***** DATASET ENTRIES
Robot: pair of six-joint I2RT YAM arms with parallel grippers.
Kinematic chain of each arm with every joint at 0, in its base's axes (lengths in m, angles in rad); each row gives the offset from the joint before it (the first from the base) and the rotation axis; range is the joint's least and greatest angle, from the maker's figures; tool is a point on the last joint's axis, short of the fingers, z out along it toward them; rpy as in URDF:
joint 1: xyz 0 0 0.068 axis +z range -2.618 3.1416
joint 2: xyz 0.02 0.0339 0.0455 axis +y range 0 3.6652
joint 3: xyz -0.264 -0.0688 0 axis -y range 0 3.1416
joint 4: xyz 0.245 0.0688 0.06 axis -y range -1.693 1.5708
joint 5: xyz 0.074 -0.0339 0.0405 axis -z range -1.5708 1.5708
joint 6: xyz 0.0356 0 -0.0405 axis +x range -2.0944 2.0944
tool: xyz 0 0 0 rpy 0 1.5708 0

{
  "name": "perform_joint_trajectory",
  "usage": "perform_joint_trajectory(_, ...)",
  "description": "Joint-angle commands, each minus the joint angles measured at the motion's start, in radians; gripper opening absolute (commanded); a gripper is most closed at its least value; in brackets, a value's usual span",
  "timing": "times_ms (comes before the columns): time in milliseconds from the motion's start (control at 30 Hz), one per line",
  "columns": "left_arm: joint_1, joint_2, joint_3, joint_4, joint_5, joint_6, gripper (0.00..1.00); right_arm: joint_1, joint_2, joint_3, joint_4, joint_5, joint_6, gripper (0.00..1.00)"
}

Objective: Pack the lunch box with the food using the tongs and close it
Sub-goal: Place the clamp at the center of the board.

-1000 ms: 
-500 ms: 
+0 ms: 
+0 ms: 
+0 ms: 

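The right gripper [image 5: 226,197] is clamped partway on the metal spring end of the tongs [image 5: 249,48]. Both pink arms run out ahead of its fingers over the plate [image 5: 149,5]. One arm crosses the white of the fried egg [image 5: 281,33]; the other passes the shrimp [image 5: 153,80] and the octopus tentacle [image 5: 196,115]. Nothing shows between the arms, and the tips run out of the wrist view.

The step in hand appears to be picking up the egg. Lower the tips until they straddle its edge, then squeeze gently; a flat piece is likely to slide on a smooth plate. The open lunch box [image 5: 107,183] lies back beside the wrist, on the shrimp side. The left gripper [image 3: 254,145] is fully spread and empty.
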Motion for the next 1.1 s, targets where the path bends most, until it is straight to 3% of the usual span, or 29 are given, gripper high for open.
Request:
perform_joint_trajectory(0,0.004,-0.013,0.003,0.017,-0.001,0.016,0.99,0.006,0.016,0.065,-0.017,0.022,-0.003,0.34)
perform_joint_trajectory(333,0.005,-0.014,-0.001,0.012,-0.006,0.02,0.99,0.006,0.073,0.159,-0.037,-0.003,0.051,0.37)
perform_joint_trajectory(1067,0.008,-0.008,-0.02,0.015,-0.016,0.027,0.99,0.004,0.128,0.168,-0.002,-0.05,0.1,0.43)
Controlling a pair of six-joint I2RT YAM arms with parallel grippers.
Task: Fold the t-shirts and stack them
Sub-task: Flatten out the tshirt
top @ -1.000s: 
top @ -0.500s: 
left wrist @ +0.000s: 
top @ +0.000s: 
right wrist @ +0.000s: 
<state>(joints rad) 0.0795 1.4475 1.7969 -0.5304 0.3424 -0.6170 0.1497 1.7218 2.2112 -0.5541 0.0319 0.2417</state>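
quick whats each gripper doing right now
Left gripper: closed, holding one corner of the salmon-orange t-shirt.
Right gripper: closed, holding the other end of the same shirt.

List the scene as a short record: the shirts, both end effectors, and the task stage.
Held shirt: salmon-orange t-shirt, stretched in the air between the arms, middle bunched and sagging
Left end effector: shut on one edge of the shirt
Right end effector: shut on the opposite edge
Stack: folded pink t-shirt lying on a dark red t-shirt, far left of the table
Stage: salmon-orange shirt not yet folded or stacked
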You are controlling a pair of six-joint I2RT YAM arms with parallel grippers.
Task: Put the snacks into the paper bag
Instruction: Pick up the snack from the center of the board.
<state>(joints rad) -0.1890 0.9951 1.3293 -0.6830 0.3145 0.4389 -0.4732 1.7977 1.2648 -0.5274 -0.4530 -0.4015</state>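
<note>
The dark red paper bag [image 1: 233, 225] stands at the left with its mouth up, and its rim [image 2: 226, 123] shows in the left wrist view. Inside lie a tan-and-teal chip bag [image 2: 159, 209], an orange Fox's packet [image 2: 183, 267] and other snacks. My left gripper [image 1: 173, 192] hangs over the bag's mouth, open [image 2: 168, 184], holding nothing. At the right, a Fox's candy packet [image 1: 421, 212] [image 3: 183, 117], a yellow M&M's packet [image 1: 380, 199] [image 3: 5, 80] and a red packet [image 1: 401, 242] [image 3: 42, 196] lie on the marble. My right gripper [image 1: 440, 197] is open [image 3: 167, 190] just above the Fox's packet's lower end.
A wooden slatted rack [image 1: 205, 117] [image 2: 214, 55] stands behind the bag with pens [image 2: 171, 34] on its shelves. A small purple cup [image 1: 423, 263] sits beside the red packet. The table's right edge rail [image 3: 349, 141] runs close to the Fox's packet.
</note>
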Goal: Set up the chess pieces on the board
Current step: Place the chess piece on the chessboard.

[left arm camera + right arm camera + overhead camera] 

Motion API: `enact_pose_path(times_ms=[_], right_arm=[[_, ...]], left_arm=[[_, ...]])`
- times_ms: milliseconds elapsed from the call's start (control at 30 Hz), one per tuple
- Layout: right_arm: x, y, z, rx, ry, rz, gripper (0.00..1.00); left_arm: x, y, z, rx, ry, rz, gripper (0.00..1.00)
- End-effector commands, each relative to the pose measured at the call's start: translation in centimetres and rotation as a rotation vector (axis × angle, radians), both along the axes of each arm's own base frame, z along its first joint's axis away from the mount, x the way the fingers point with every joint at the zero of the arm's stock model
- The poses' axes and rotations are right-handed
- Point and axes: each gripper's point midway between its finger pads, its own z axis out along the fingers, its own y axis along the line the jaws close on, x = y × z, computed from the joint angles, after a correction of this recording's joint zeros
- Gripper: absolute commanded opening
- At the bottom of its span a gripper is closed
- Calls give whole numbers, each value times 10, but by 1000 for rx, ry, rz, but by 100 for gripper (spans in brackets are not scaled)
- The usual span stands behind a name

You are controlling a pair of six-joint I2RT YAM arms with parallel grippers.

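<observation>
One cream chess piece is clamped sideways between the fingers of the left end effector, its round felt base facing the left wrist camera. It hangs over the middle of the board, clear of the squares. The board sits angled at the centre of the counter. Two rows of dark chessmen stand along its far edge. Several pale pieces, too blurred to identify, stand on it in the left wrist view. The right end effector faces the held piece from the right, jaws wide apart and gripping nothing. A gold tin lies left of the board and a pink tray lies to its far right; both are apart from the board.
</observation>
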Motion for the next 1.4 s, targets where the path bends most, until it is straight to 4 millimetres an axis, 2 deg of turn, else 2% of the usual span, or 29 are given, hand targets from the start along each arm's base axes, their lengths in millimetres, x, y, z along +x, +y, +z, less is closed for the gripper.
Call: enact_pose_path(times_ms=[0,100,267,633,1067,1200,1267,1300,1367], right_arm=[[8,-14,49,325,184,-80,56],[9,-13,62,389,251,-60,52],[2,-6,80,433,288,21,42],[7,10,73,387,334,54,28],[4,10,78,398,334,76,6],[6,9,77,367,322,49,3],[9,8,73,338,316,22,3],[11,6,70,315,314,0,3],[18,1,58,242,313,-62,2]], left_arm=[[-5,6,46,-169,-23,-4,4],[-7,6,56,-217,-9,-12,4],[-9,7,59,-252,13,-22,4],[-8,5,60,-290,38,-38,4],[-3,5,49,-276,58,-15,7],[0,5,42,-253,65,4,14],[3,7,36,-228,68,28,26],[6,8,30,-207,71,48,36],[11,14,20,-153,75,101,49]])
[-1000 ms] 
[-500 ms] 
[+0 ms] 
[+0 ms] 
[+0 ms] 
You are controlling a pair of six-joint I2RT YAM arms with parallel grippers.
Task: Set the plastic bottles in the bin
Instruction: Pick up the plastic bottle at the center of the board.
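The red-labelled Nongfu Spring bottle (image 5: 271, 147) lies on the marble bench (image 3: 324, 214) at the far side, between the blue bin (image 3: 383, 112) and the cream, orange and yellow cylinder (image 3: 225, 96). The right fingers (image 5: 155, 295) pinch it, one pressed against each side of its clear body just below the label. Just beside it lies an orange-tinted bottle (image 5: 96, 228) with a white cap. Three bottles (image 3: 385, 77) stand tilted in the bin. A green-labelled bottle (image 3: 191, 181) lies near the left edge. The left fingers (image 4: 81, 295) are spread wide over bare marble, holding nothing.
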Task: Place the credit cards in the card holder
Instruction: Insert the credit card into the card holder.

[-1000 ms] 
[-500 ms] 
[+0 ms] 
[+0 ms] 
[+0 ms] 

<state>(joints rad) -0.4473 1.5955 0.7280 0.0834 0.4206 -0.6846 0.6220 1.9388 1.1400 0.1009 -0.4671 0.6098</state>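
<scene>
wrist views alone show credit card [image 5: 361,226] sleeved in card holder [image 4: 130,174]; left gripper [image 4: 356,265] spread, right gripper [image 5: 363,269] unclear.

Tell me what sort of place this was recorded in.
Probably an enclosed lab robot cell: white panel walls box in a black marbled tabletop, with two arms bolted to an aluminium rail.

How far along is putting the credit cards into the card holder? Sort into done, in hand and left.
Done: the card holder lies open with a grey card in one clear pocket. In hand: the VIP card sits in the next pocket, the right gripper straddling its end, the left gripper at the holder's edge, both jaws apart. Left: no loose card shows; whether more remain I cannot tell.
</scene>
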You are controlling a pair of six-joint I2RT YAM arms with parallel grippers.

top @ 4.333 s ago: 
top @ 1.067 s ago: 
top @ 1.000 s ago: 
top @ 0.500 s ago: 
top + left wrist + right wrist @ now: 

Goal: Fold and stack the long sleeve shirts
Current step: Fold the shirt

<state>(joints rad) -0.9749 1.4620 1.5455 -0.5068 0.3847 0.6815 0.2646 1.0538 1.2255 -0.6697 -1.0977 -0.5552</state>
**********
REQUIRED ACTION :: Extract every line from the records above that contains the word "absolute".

WRITTEN RESPONSE ::
  "description": "Joint-angle commands, each minus the joint angles measured at the motion's start, in radians; gripper opening absolute (commanded); a gripper is most closed at its least value; in brackets, a value's usual span",
- Gripper: absolute commanded opening

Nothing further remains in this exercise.